QC & Assembly

A metagenome is a collection of genomic sequences from various (micro) organisms coexisting in a sample. They are snapshots that tell us about the taxonomic, metabolic or functional composition of the communities that we study.

In this lesson we will discuss how to define metagenomics and consider the challenges that this type of analysis can present. We will also discuss a workflow for metagenomics analysis.

We will then log into our cloud instance for the first time and take a look at some data. Then, we’ll go through the first two steps in our workflow: quality control and metagenome assembly.

By the end of this lesson you will be able to:

IMPORTANT

You should be aware that some of the analyses in this lesson can take several hours to run - these will be completed outside of the taught lesson.
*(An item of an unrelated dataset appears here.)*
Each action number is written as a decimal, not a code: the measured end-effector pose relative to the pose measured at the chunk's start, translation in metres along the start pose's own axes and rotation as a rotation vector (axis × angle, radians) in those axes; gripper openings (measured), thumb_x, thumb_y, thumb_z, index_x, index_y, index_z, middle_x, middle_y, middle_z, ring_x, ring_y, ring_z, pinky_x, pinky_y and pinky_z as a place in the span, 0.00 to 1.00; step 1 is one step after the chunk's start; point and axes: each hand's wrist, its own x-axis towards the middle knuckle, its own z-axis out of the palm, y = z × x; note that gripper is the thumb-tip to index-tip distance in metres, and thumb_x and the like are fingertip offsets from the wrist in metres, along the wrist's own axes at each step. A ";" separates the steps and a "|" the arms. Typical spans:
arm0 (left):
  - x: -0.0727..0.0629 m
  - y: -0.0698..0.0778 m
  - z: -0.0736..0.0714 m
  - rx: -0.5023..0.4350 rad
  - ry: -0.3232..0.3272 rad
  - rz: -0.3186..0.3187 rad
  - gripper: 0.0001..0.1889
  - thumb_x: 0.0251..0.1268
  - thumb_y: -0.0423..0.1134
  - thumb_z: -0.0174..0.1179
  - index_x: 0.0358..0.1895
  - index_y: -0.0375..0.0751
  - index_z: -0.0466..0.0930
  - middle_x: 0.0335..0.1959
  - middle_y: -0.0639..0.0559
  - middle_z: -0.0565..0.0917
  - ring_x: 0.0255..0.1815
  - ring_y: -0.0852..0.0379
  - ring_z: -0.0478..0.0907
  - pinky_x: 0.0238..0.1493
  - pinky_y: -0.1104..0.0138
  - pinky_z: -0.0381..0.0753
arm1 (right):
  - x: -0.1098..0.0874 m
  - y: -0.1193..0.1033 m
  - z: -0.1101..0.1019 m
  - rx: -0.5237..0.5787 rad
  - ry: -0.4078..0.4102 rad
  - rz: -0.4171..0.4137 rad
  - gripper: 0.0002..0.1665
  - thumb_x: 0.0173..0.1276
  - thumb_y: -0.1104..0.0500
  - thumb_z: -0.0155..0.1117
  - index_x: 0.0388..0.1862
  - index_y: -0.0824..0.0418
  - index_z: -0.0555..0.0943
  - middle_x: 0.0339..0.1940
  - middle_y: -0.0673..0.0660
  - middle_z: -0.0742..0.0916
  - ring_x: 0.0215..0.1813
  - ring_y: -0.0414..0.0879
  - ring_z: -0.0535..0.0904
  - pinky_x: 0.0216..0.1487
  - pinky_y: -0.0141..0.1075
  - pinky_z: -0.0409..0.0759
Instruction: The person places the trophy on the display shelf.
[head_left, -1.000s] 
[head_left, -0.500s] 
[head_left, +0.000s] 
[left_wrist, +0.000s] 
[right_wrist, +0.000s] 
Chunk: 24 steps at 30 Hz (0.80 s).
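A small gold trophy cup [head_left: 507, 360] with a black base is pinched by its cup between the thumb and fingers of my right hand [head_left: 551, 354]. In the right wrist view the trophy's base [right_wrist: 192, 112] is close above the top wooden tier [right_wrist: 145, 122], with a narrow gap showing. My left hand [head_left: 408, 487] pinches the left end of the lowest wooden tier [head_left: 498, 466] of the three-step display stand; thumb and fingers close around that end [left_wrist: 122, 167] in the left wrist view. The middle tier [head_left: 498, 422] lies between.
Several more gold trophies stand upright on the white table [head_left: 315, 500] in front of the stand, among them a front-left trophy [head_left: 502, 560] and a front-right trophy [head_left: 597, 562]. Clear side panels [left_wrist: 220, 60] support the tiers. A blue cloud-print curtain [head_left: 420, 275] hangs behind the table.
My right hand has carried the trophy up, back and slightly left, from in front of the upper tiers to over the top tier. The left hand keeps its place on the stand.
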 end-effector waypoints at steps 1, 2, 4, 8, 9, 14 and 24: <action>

You will receive guidance about this from your course instructors.

Schedule

00:00 1. Introduction to Metagenomics What is metagenomics?
When should we use metagenomics?
What does a metagenomics project look like?
00:35 2. Logging onto the Cloud How do I connect to an AWS instance?
01:20 3. Assessing Read Quality, Trimming and Filtering How can I describe the quality of my data?
How can we get rid of sequence data that doesn’t meet our quality standards?
How do these methods differ when looking at Nanopore data?
02:50 4. Metagenome Assembly Why do raw reads need to be assembled?
How does metagenomic assembly differ from genomic assembly?
How can we assemble a metagenome?
04:10 Finish

The actual schedule may vary slightly depending on topics and exercises chosen by the instructor.